Exercise aim:
Print the data that follows exactly as it stands, from its first line through the line containing "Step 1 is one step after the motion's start", and stop there.

Data records:
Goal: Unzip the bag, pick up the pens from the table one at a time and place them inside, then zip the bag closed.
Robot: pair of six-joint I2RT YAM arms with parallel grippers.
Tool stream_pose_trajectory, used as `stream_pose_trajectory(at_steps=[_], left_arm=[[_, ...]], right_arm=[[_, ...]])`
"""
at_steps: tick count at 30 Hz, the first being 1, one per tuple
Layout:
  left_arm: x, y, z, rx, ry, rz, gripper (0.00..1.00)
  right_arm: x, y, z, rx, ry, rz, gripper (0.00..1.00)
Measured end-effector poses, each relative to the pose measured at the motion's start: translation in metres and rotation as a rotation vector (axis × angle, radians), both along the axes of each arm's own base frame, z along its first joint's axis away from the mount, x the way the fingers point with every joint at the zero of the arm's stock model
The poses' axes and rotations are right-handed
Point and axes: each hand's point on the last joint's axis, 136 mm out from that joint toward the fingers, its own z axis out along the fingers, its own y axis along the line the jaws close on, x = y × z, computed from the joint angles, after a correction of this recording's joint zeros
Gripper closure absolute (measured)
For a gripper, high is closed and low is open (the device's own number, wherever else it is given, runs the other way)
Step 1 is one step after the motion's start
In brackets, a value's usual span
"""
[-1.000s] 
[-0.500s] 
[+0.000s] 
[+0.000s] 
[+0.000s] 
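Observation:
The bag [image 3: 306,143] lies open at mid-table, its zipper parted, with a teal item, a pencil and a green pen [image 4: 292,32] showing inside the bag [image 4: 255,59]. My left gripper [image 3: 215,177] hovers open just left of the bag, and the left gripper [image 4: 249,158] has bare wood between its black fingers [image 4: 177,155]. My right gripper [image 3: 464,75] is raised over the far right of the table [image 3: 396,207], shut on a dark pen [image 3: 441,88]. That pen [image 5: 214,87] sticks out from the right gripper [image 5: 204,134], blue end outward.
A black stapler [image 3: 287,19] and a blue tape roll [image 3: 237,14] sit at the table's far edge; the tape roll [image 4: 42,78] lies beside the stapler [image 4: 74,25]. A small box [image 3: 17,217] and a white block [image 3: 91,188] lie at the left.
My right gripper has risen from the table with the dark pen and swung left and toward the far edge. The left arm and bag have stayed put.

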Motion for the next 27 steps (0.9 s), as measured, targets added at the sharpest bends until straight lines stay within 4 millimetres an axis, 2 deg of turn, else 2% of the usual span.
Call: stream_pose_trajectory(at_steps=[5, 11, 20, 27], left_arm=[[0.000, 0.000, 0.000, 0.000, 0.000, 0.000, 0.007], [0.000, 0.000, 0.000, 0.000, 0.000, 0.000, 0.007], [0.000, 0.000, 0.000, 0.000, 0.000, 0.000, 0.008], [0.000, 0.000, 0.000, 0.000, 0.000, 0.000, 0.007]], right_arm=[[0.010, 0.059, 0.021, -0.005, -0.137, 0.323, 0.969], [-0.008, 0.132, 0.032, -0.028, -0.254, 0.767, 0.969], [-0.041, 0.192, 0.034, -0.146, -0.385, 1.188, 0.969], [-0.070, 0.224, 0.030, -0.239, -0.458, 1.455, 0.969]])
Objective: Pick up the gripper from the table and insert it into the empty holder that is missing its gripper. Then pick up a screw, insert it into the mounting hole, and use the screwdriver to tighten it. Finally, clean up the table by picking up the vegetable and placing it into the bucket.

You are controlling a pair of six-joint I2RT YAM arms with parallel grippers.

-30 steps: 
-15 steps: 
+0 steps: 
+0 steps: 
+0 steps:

Task output:
Goal: Unzip the bag, pick up the pens from the table one at a time and place them inside, then zip the bag closed.
Robot: pair of six-joint I2RT YAM arms with parallel grippers.
Tool stream_pose_trajectory, used as `stream_pose_trajectory(at_steps=[_], left_arm=[[_, ...]], right_arm=[[_, ...]])`
"""
at_steps: tick count at 30 Hz, the first being 1, one per tuple
Layout:
  left_arm: x, y, z, rx, ry, rz, gripper (0.00..1.00)
  right_arm: x, y, z, rx, ry, rz, gripper (0.00..1.00)
Measured end-effector poses, each relative to the pose measured at the motion's start: translation in metres and rotation as a rotation vector (axis × angle, radians), both along the axes of each arm's own base frame, z along its first joint's axis away from the mount, x the way the fingers point with every joint at the zero of the arm's stock model
The poses' axes and rotations are right-handed
Point and axes: each hand's point on the last joint's axis, 136 mm out from that joint toward the fingers, its own z axis out along the fingers, its own y axis along the line the jaws close on, x = y × z, computed from the joint angles, after a correction of this recording's joint zeros
Gripper closure absolute (measured)
For a gripper, high is closed and low is open (the device's own number, wherever else it is given, runs the other way)
Step 1 is one step after the motion's start

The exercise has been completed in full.